We model sporadic mutagenesis in adult pancreas tissues of the mouse by expressing a genetic mutation linked to pancreatic cancer in low numbers of epithelial cells in an otherwise healthy tissue. Using a fluorescence reporter to label mutant cells and quantitative imaging approaches, we trace the fate of mutant cells in tissues over time. We discovered that while most genetically mutant cells are removed from the pancreas in vivo; remarkably, some mutant cells are never eliminated. This raises the question as to whether cell elimination is stochastic or is determined by predictive cell intrinsic or tissue-dependent factors.

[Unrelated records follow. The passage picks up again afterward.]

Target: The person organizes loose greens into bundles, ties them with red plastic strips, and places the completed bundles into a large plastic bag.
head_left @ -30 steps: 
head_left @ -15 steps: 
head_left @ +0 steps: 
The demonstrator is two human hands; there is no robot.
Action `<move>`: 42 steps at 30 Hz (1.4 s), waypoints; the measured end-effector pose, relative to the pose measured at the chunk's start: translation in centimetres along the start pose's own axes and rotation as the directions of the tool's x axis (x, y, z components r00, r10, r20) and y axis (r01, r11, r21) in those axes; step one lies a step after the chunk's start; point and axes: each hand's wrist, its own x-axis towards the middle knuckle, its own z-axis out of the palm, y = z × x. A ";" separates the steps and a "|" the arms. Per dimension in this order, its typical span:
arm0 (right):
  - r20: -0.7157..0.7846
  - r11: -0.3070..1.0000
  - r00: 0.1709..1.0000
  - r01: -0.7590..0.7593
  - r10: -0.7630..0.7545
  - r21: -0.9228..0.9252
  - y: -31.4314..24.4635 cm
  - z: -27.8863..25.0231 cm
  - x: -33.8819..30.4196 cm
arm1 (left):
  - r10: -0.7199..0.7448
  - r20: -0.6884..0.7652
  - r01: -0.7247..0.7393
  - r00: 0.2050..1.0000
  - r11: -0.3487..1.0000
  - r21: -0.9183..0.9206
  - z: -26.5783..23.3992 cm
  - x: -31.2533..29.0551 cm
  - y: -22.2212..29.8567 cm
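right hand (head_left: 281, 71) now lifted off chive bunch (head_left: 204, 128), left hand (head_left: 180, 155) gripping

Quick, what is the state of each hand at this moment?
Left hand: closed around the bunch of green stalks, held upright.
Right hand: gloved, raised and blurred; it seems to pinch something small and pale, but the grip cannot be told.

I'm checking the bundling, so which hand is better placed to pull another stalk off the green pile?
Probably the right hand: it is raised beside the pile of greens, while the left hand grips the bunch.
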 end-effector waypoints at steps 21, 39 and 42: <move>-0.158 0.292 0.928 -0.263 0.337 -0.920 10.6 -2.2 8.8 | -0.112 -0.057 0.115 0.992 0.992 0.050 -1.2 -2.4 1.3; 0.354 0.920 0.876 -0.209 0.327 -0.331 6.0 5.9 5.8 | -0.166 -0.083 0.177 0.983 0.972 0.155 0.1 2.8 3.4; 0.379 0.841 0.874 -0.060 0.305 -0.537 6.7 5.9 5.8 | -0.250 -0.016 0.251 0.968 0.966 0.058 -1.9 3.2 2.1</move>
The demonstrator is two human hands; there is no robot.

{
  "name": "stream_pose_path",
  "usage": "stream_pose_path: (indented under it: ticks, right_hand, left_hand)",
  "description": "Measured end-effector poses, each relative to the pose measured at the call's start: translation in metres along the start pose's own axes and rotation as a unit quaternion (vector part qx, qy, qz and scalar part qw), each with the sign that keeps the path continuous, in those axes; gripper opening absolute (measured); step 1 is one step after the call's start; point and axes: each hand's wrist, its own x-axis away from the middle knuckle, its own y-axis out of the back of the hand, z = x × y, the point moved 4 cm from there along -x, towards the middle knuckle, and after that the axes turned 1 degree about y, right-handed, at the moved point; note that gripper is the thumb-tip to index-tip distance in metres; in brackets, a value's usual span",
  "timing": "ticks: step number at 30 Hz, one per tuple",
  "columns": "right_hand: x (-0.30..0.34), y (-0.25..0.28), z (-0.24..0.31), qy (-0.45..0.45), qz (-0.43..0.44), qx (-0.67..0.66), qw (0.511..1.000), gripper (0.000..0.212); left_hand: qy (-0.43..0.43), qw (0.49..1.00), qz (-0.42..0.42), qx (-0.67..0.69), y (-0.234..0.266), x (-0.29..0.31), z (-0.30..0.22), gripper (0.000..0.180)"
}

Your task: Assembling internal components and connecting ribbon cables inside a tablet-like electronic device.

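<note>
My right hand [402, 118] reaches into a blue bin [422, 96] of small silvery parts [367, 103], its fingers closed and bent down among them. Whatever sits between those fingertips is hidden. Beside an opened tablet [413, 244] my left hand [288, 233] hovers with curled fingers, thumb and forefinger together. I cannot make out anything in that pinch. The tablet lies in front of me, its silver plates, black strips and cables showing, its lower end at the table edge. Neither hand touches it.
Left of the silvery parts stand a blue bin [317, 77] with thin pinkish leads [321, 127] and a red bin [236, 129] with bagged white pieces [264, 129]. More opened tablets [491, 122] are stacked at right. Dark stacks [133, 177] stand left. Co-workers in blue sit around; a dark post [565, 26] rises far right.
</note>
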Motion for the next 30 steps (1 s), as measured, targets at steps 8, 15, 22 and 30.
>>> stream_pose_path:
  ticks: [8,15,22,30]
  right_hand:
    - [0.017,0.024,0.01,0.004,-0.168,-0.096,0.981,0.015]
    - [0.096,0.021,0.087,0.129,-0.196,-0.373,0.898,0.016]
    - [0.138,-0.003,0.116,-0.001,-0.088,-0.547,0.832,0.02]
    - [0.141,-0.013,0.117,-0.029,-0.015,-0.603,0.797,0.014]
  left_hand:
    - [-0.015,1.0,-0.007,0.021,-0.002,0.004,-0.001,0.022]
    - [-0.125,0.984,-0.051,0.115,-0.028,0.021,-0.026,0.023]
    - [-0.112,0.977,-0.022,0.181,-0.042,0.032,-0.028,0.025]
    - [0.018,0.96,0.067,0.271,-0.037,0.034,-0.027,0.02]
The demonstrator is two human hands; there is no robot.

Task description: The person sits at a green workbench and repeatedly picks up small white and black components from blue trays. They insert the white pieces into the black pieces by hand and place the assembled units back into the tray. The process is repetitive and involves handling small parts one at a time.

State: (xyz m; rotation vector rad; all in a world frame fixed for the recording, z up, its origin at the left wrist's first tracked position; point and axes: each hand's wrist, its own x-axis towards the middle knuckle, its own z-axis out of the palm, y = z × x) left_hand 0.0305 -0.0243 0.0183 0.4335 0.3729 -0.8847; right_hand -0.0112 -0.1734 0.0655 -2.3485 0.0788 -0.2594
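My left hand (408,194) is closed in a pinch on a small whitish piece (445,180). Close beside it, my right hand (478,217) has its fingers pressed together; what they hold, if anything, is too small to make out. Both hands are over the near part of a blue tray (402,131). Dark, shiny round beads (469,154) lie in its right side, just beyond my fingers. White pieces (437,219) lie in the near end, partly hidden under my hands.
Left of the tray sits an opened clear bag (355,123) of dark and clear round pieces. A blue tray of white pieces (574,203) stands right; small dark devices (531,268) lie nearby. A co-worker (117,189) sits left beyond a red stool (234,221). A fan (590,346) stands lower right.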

In this project, we will combine quantitative imaging in 3D tissues with spatial transcriptomics and computational biology to identify the molecular mechanisms underpinning cell elimination in the adult pancreas. We provide supporting data to show that 'never eliminated' mutant cells activate cell dormancy and stemness gene signatures and require Wnt signalling to avoid cell elimination. Here, we will uncouple cell intrinsic factors (e.g., stemness, Wnt) and extrinsic cues from tissue neighbourhoods with spatial and temporal resolution. We will also functionally test whether stemness per se determines cell elimination outcomes. This interdisciplinary project will improve our understanding of the mechanistic basis of tissue health and will directly impact future research in lifelong health and detection/prevention of cancer.